Au Far West, en ce début de XXe siècle, la loi des armes est toujours de mise. Un homme approche d’une maison, concentré et sombre, il a une tâche à accomplir. Un acte qu’il médite depuis près de cinquante ans. Un demi-siècle d’une haine accumulée et d’une vengeance tout entière dirigée vers un seul homme.
La Guerre de sécession rythme la vie des États-Unis d’Amérique. Unis, ils ne le sont plus vraiment, et, en leur centre, un immense charnier s’ouvre engloutissant toute une génération de jeunes gens. Entre Confédérés et Yankees, pas de pitié, et pour ceux qui ne trouvent pas la mort sur les champs de bataille, c’est dans les bagnes, antichambres de l’enfer, qu’ils finissent.
C’est dans l’une d’elles que Louis Paugham, enrôlé de force dans l’armée sécessionniste, va découvrir la « deadline », cette ligne interdite de franchissement aux prisonniers sous peine de mort. Gardien de la prison militaire d’Andersonville, en Géorgie, il affronte la réalité d’un monde coupé en deux. Son destin va se partager entre fascination et répulsion. Amour pour ce soldat nordiste noir croisé au cœur d’une nuit de garde, qui le subjugue, et que seule cette simple ligne de mort isole. Haine pour son supérieur, John C. Lester, esclavagiste forcené, qui sera l’un des fondateurs du Ku-Klux-Klan.
Laurent-Frédéric Bollée (scénariste de l’excellent Terra Australis) fait une entrée remarquable dans le monde du western. Pas d’indiens ou de cow-boys ici, juste une histoire de vengeance obsessionnelle.
Dans un environnement historique très précis, se côtoient fantasmes, doutes et peurs. Cette atmosphère éternellement pleine de tension relègue son principal protagoniste dans une spirale de la perte de tout repère. Alors qu’il a vu ses parents tués par des esclaves en fuite, son mentor exécuté par des tueurs confédérés, il embrasse d’un mouvement des yeux cet homme, figure éternelle de son amour. Mais que peut-il face à l’abomination qui le borde chaque nuit ?
Dessinateur de W.E.S.T., Christian Rossi est brillantissime. Réalisé en couleur directe, l’album est dense avec ses ambiances tout à la fois étouffantes voire sordides, mais aussi éloquentes et grandioses. Son trait illumine des visages marqués par la violence, des regards qui confinent à la folie.
Combinée à un découpage graphique sans faille, la mise en scène, pleinement efficiente, s’accompagne d’une voix off perpétuellement présente et qui, lancinante, accompagne les pérégrinations du héros.

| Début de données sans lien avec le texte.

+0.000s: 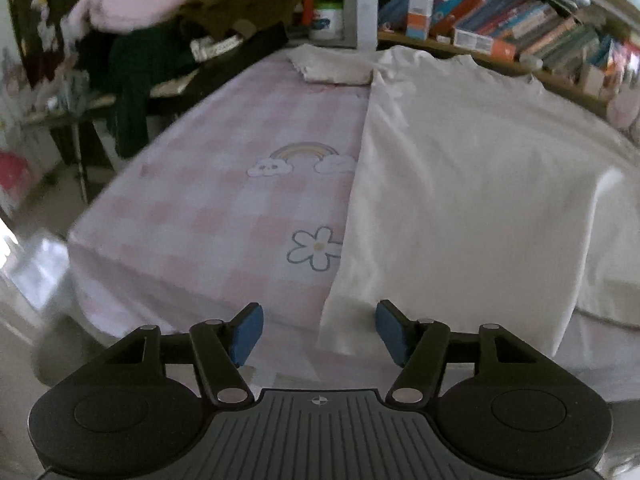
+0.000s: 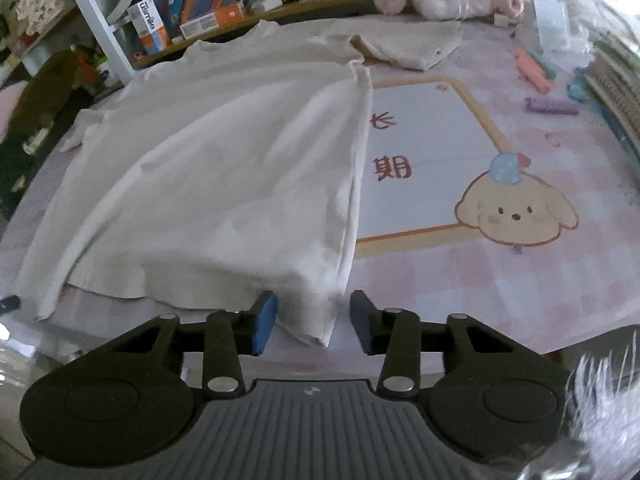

Intimiste et expressionniste, cette histoire de vengeance jusqu’au boutiste est secouée d’ellipses temporelles qui tordent la narration et compriment l’atmosphère du récit pour la rendre sensible à la moindre étincelle. Toute la noirceur du monde tombe sur le héros de notre histoire et son manque de charisme l’empêche d’influencer réellement les événements par ses choix. C’est exclusivement dans la conclusion qu’il leur donne, dans cette seule et unique libération finale dans laquelle il semble gagner sa liberté.
Une belle réussite pour ce western, cousin du Django de Quentin Tarantino, et qui entraîne son lecteur dans les pas de ce jeune homme dans son périple cauchemardesque.